My idea is that everyone can connect except for certain MACs to which the DHCP server would not assign an IP address, but honestly, I haven’t found that option in Nethsecurity.
Is it possible to configure this? Can any of you help me?
Basically, I’m looking for an option that my ISP’s router had that allowed me to block the MAC address of a specific device so that it wouldn’t be assigned an IP address.
It would be great if in Dynamic Leases, when you click on the three dots, in addition to “Add reservation”, something like “Block MAC in DHCP” would appear.
I found another way to block DHCP conections using MAC on UI.

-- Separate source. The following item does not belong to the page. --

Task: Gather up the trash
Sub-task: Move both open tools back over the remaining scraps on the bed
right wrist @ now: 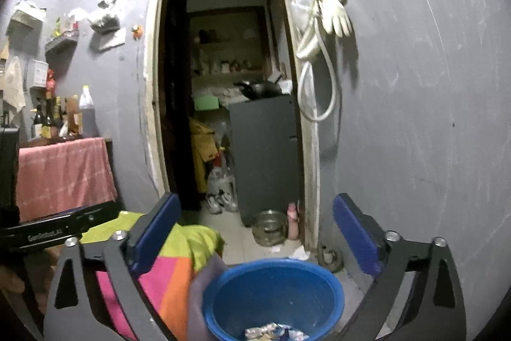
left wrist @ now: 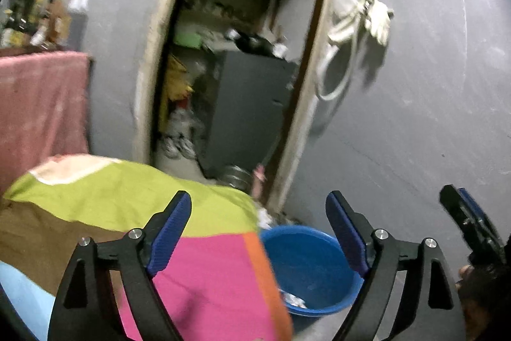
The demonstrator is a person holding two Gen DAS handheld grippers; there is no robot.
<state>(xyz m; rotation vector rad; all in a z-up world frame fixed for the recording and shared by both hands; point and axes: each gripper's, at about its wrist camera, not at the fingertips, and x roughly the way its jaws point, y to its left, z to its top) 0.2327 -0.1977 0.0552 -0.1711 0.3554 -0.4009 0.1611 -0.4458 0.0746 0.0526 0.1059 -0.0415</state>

If you go to Static Leases and create a new reservation (“Add Reservation“), and you assign to the MAC a out of range IP, it seems to work (is not assigned to any interface). For example, if my LAN network is 192.168.1.x and I assign an IP address of, say, 192.168.10.x, those users will not be able to access the internet using that IP address.
I suppose it’s not the most correct way to do it, but I guess it will work.
I think it’s a good solution for now. I tried to change it using uci and it worked to set it to ignore instead of an IP but it destroys the UI view so I guess it’s not that easy to implement.
I also found that Android devices use a random MAC, don’t know about IPhones…
Hi @leillo1975 this is true a nice way to block, and it also brings another missing feature that NethSec needs:
When using pfsense or opnsense, there’s a way to set DNS for each device.
What this feature does is allows you set the IP of a particular user to use the same network, allows it to use resources on the LAN (printers) and it gives it a separate DNS where you can block or allow only resolutions to certain domains.
Hello!
The trick works fine I guess, however, for this feature I’d recommend switching the access points to dedicated VLANs.
This ensures the “external” devices have their own dedicated network and then you can allow specific access to some of the internal services IF you need it. Having an external device attached to a secure network, whether it’s a smartphone of a student or something else, is really not ideal due to security concerns, if a device doesn’t have an IP doesn’t mean it can’t hurt the network!